**ASSIGNED TASK**
Excluding images, repeat the data exactly as given.

======== ENTRIES PROVIDED

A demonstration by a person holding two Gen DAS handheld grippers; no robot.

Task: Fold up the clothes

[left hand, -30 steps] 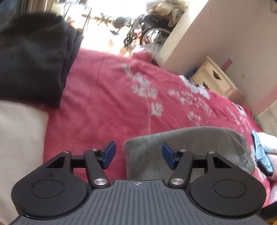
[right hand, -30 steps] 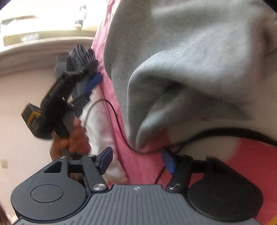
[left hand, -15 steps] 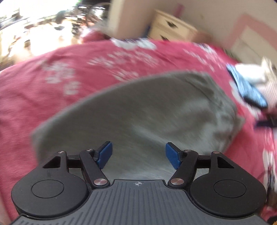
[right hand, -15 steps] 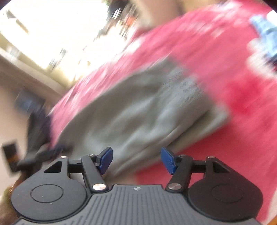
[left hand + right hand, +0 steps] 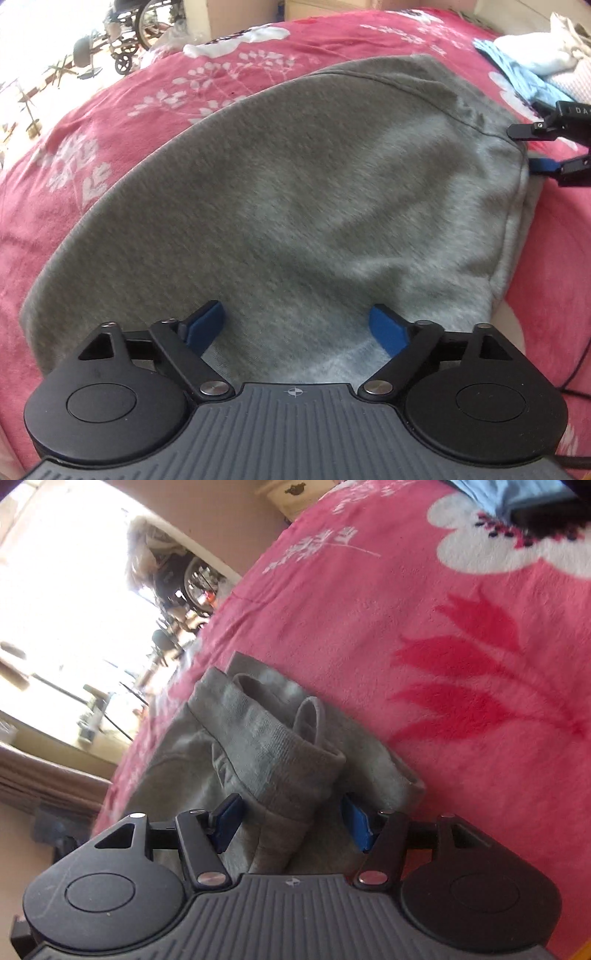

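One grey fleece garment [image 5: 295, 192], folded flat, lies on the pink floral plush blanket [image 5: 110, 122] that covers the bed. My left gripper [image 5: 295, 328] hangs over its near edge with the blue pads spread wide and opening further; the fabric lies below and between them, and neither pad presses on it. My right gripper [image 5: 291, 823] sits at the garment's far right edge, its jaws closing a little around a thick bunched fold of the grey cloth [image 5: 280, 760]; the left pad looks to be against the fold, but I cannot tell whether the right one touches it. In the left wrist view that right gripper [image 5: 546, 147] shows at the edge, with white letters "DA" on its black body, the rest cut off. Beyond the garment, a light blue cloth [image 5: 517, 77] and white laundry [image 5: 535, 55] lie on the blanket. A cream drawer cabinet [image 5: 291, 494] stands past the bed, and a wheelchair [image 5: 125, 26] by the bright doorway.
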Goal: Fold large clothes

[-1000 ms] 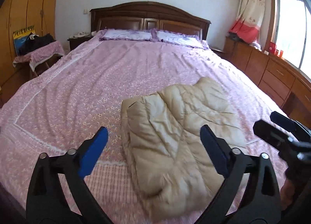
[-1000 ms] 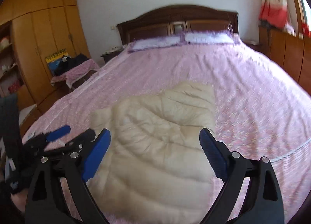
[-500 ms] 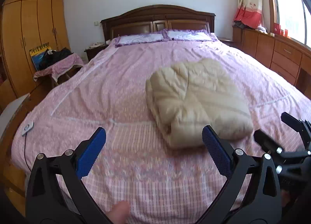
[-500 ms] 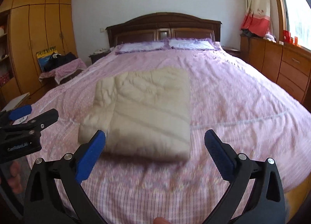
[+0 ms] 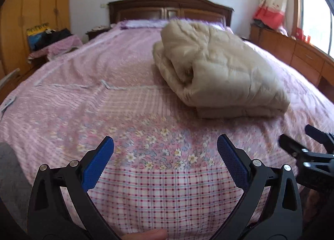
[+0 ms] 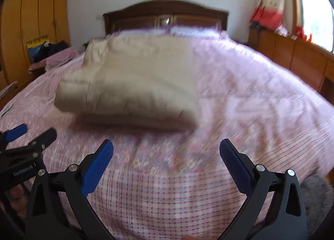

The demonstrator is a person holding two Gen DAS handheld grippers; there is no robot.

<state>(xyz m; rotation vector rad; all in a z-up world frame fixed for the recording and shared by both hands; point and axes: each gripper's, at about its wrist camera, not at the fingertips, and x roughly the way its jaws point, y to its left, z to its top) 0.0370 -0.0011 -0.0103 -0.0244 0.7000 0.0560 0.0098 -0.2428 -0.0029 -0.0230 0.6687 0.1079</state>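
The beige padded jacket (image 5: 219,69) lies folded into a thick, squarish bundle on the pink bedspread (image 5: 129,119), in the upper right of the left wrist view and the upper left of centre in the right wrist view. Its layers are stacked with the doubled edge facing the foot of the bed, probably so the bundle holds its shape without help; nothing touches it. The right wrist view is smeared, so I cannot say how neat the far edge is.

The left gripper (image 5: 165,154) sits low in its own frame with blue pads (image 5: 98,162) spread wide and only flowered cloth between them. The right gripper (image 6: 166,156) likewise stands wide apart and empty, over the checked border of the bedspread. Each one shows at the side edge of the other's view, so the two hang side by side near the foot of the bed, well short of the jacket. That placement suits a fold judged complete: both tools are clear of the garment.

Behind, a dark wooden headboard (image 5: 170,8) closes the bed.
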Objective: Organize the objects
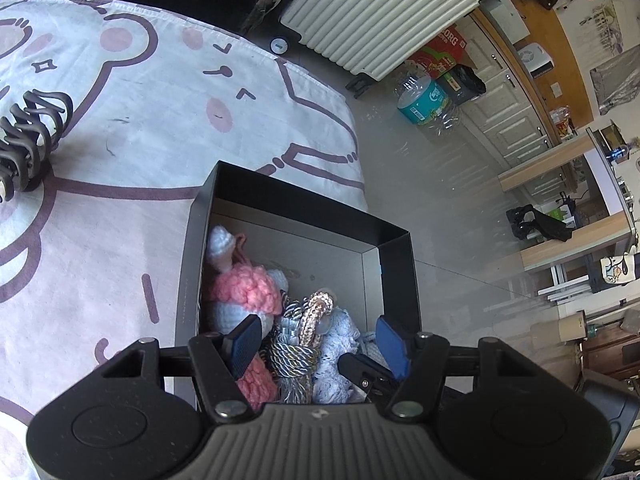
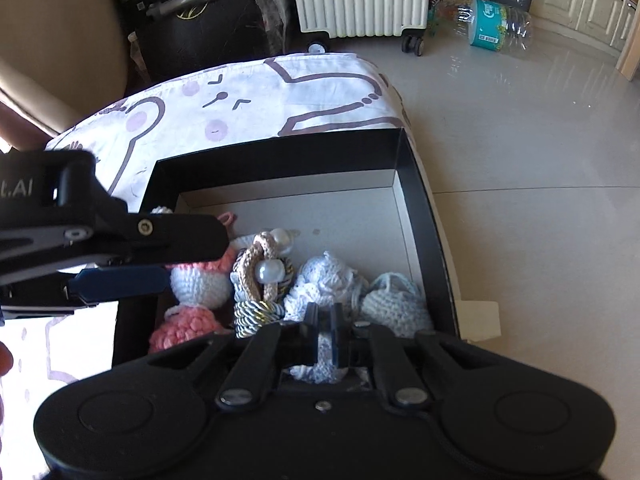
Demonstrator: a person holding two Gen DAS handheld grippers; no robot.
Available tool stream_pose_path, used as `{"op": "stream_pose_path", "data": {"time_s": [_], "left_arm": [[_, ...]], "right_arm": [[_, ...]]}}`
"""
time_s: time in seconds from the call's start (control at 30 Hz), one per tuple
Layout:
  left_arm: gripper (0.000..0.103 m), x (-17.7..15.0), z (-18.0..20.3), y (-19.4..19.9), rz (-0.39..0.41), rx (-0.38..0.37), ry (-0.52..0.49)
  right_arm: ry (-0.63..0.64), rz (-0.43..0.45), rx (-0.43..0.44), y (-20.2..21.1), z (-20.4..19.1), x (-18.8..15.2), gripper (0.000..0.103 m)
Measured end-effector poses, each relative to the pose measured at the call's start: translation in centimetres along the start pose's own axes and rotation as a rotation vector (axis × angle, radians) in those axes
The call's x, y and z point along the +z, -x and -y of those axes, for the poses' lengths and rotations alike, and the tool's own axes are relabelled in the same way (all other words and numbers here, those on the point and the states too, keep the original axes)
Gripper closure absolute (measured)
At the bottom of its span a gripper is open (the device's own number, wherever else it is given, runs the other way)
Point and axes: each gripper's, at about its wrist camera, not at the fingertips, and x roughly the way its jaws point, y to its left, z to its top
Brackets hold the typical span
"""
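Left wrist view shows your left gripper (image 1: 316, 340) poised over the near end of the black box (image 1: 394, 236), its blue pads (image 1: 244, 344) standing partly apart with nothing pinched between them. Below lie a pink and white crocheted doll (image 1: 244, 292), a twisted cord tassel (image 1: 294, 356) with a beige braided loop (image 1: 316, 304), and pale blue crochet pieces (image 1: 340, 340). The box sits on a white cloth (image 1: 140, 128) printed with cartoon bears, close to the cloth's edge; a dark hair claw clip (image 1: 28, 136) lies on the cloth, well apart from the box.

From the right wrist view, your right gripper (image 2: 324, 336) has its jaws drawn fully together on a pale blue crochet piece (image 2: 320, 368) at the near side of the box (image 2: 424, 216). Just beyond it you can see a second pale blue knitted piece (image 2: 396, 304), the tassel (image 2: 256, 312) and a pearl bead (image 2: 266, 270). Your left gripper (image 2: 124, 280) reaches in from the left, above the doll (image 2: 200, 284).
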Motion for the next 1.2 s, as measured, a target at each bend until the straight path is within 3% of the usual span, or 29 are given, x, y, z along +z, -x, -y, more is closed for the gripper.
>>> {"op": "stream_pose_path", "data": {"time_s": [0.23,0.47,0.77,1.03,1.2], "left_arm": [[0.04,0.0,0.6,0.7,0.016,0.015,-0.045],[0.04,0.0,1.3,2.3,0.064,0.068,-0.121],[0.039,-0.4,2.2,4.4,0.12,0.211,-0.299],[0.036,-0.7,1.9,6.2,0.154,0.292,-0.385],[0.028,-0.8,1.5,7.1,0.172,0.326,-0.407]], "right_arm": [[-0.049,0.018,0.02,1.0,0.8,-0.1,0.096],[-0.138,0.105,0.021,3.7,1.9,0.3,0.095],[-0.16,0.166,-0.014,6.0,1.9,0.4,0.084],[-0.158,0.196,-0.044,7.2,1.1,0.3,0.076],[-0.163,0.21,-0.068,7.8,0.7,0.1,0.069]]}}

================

**RESULT OF THE TASK**
A demonstration by a person holding two Gen DAS handheld grippers; no robot.

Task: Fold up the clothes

[left hand, -30 steps] 
[right hand, -30 steps] 
[left hand, -15 steps] 
[right hand, -15 steps] 
[left hand + right hand, +0 steps] 

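One grey fleece garment [image 5: 295, 192], folded flat, lies on the pink floral plush blanket [image 5: 110, 122] that covers the bed. My left gripper [image 5: 295, 328] hangs over its near edge with the blue pads spread wide and opening further; the fabric lies below and between them, and neither pad presses on it. My right gripper [image 5: 291, 823] sits at the garment's far right edge, its jaws closing a little around a thick bunched fold of the grey cloth [image 5: 280, 760]; the left pad looks to be against the fold, but I cannot tell whether the right one touches it. In the left wrist view that right gripper [image 5: 546, 147] shows at the edge, with white letters "DA" on its black body, the rest cut off. Beyond the garment, a light blue cloth [image 5: 517, 77] and white laundry [image 5: 535, 55] lie on the blanket. A cream drawer cabinet [image 5: 291, 494] stands past the bed, and a wheelchair [image 5: 125, 26] by the bright doorway.
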Goal: Fold large clothes

[-1000 ms] 
[-1000 ms] 
[-500 ms] 
[-500 ms] 
[+0 ms] 
[+0 ms] 

The demonstrator is a person holding two Gen DAS handheld grippers; there is no robot.

<state>(xyz m; rotation vector rad; all in a z-up world frame fixed for the recording and shared by both hands; point and axes: each gripper's, at about its wrist camera, not at the fingertips, and x roughly the way its jaws point, y to its left, z to its top) 0.0370 -0.0011 -0.0103 -0.0244 0.7000 0.0560 0.0098 -0.2428 -0.0029 -0.0230 0.6687 0.1079</state>
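The beige padded jacket (image 5: 219,69) lies folded into a thick, squarish bundle on the pink bedspread (image 5: 129,119), in the upper right of the left wrist view and the upper left of centre in the right wrist view. Its layers are stacked with the doubled edge facing the foot of the bed, probably so the bundle holds its shape without help; nothing touches it. The right wrist view is smeared, so I cannot say how neat the far edge is.

The left gripper (image 5: 165,154) sits low in its own frame with blue pads (image 5: 98,162) spread wide and only flowered cloth between them. The right gripper (image 6: 166,156) likewise stands wide apart and empty, over the checked border of the bedspread. Each one shows at the side edge of the other's view, so the two hang side by side near the foot of the bed, well short of the jacket. That placement suits a fold judged complete: both tools are clear of the garment.

Behind, a dark wooden headboard (image 5: 170,8) closes the bed.
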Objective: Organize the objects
Demonstrator: a person holding two Gen DAS handheld grippers; no robot.
Available tool stream_pose_path, used as `{"op": "stream_pose_path", "data": {"time_s": [_], "left_arm": [[_, ...]], "right_arm": [[_, ...]]}}`
"""
time_s: time in seconds from the call's start (control at 30 Hz), one per tuple
Layout:
  left_arm: gripper (0.000..0.103 m), x (-17.7..15.0), z (-18.0..20.3), y (-19.4..19.9), rz (-0.39..0.41), rx (-0.38..0.37), ry (-0.52..0.49)
  right_arm: ry (-0.63..0.64), rz (-0.43..0.45), rx (-0.43..0.44), y (-20.2..21.1), z (-20.4..19.1), x (-18.8..15.2), gripper (0.000..0.103 m)
Measured end-effector poses, each relative to the pose measured at the call's start: translation in centimetres along the start pose's own axes and rotation as a rotation vector (axis × angle, radians) in those axes
The call's x, y and z point along the +z, -x and -y of those axes, for the poses' lengths and rotations alike, and the tool's own axes are relabelled in the same way (all other words and numbers here, those on the point and the states too, keep the original axes)
Gripper closure absolute (measured)
At the bottom of its span a gripper is open (the device's own number, wherever else it is given, runs the other way)
Point and axes: each gripper's, at about its wrist camera, not at the fingertips, and x roughly the way its jaws point, y to its left, z to its top
Brackets hold the typical span
"""
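Left wrist view shows your left gripper (image 1: 316, 340) poised over the near end of the black box (image 1: 394, 236), its blue pads (image 1: 244, 344) standing partly apart with nothing pinched between them. Below lie a pink and white crocheted doll (image 1: 244, 292), a twisted cord tassel (image 1: 294, 356) with a beige braided loop (image 1: 316, 304), and pale blue crochet pieces (image 1: 340, 340). The box sits on a white cloth (image 1: 140, 128) printed with cartoon bears, close to the cloth's edge; a dark hair claw clip (image 1: 28, 136) lies on the cloth, well apart from the box.

From the right wrist view, your right gripper (image 2: 324, 336) has its jaws drawn fully together on a pale blue crochet piece (image 2: 320, 368) at the near side of the box (image 2: 424, 216). Just beyond it you can see a second pale blue knitted piece (image 2: 396, 304), the tassel (image 2: 256, 312) and a pearl bead (image 2: 266, 270). Your left gripper (image 2: 124, 280) reaches in from the left, above the doll (image 2: 200, 284).
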Motion for the next 1.2 s, as measured, a target at each bend until the straight path is within 3% of the usual span, or 29 are given, x, y, z along +z, -x, -y, more is closed for the gripper.
>>> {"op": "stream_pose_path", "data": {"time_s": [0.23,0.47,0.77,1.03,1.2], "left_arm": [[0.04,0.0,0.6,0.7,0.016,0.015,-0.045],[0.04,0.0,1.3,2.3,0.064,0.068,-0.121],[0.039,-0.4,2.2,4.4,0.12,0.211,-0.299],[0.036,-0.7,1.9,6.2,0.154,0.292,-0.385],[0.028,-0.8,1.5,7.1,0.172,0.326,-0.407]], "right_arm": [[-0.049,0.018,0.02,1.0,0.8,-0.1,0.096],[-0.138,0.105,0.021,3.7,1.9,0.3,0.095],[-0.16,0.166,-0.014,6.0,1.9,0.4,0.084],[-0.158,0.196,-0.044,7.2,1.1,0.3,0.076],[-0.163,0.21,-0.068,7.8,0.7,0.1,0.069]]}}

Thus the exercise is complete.